We caution you that such "forward-looking statements" involve
known and unknown risks and uncertainties that could cause actual
and future events to differ materially from those anticipated in
such statements. Forward-looking statements include, but are not
limited to, the exercise of the over-allotment option and the
receipt of the proceeds thereof, the use of proceeds from the
Offering and construction of facilities.
Emerald Health Therapeutics Inc. does not intend, and does not
assume any obligation, to update these forward-looking statements
except as required by law.

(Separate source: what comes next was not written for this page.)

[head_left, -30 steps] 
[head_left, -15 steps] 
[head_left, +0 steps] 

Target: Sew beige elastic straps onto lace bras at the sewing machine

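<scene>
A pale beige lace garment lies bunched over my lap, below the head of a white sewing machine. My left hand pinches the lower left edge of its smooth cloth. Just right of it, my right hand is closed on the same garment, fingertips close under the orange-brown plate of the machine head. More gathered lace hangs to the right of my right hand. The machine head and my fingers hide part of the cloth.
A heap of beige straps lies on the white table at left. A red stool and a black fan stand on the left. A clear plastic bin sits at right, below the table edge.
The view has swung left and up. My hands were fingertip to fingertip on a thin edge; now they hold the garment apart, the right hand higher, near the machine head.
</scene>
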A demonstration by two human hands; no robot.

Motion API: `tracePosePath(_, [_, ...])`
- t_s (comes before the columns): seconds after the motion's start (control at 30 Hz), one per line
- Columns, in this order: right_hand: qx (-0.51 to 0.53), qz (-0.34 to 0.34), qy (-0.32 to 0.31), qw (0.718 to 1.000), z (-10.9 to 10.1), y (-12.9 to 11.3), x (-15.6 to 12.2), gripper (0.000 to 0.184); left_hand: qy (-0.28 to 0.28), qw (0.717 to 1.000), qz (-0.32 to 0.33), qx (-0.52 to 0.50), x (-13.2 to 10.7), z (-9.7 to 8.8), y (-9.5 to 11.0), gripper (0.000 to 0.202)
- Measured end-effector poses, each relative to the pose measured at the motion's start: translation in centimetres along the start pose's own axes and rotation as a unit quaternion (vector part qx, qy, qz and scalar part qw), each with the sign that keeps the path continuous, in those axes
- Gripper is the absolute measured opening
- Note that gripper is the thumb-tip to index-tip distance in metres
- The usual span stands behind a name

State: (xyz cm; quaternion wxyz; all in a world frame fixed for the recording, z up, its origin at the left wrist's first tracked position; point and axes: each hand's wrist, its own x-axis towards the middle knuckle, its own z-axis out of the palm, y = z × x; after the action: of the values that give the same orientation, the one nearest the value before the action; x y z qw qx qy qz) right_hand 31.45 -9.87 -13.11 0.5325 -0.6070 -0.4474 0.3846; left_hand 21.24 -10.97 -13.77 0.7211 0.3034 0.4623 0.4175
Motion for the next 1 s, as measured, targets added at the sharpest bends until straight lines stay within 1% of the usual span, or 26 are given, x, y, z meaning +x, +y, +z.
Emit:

These forward-looking statements involve
risks and uncertainties relating to, among other things, variations
in market conditions; the Underwriter's discretion as to whether to
exercise the over-allotment option and other risk factors described
in the Prospectus and the Company's other filings with the
applicable Canadian securities regulators, which may be viewed at
www.sedar.com. Actual results may differ materially from those
expressed or implied by such forward-looking statements.
"Neither TSX Venture Exchange nor its Regulation Services
Provider (as that term is defined in the policies of the TSX
Venture Exchange) accepts responsibility for the adequacy or
accuracy of this release."
SOURCE Emerald Health Therapeutics, Inc.